The task: Where the string "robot" occurs in a line of the data below, that line should be copied.

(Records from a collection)
"""
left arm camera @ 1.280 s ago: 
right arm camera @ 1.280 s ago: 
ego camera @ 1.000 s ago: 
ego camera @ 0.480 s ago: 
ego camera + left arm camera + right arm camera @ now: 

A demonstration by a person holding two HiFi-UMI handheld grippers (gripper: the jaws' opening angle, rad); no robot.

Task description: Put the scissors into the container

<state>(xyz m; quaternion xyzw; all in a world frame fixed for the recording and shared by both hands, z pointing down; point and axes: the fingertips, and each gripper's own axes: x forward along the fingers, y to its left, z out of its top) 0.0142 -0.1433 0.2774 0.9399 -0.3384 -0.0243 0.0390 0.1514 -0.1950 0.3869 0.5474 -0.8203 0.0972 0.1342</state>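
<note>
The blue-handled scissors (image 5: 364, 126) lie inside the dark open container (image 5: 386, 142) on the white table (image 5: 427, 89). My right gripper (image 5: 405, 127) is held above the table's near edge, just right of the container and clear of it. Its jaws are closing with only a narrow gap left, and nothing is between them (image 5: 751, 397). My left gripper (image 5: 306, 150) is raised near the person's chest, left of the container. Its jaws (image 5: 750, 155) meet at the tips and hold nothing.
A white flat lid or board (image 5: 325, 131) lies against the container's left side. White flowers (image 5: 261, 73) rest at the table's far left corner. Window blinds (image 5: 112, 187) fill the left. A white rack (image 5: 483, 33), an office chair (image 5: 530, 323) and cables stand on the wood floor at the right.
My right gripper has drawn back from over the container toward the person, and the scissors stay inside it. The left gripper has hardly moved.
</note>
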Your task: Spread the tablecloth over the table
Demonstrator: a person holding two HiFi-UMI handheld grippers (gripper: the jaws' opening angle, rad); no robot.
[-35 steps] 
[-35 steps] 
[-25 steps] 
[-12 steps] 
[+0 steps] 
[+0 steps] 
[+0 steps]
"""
Reply to the task:
A demonstration by a person holding two HiFi-UMI handheld grippers (gripper: the jaws' opening angle, rad); no robot.
Demonstrator: a person holding two HiFi-UMI handheld grippers (gripper: the jaws' opening angle, rad); no robot.

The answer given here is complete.